• Activity:
Word for word, copy the listing below and leave out its images.

• Collected material:
____________

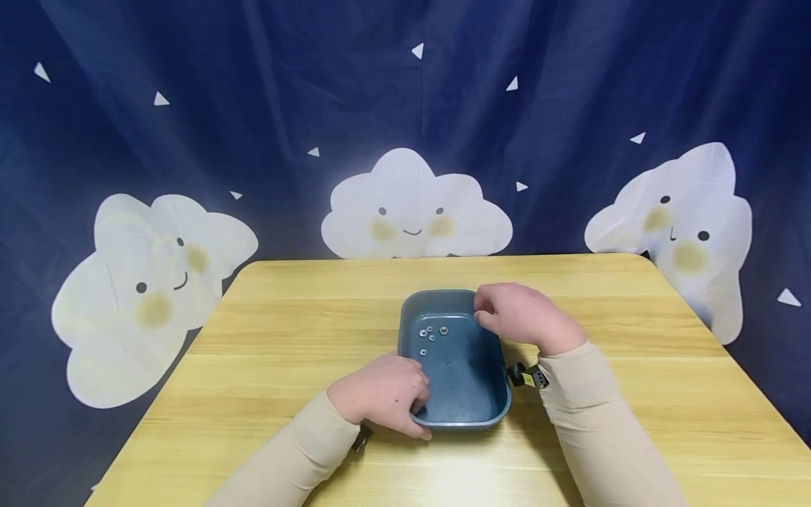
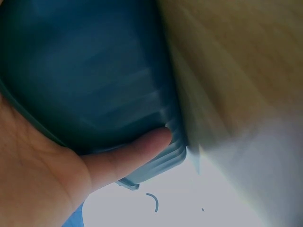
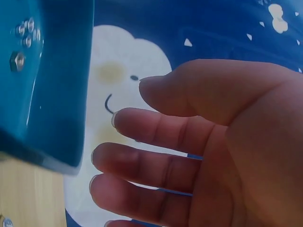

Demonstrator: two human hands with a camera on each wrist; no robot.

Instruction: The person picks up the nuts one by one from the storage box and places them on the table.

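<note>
The person's left hand (image 1: 386, 394) grips the near left corner of a blue tray (image 1: 465, 380), its fingers curled over the rim to the inside. The right hand (image 1: 522, 317) is at the far right corner; its fingers (image 3: 125, 158) are loosely extended with a narrow gap between thumb and forefinger, and hold nothing. Five metal nuts (image 1: 443, 330) lie in the tray, beyond the left fingertips and to the left of the right ones.

The left wrist view shows what the head view largely hides: the left thumb (image 2: 128, 158) lying along the outer wall. From above, the right fingers overlap the tray's corner, but the right wrist view shows their tips just beside the wall, apart from it. That view alone shows a small shiny piece (image 3: 6, 222), cut off by the picture's edge, on the wooden table (image 1: 304, 310) outside the tray.
</note>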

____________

• Expected answer:
Demonstrator: two human hands with a camera on each wrist; no robot.

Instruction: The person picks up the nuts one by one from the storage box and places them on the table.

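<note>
The person's left hand (image 1: 386, 394) grips the near left corner of a blue tray (image 1: 465, 380), its fingers curled over the rim to the inside. The right hand (image 1: 522, 317) is at the far right corner; its fingers (image 3: 125, 158) are loosely extended with a narrow gap between thumb and forefinger, and hold nothing. Five metal nuts (image 1: 443, 330) lie in the tray, beyond the left fingertips and to the left of the right ones.

The left wrist view shows what the head view largely hides: the left thumb (image 2: 128, 158) lying along the outer wall. From above, the right fingers overlap the tray's corner, but the right wrist view shows their tips just beside the wall, apart from it. That view alone shows a small shiny piece (image 3: 6, 222), cut off by the picture's edge, on the wooden table (image 1: 304, 310) outside the tray.
</note>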

The answer contains nothing more.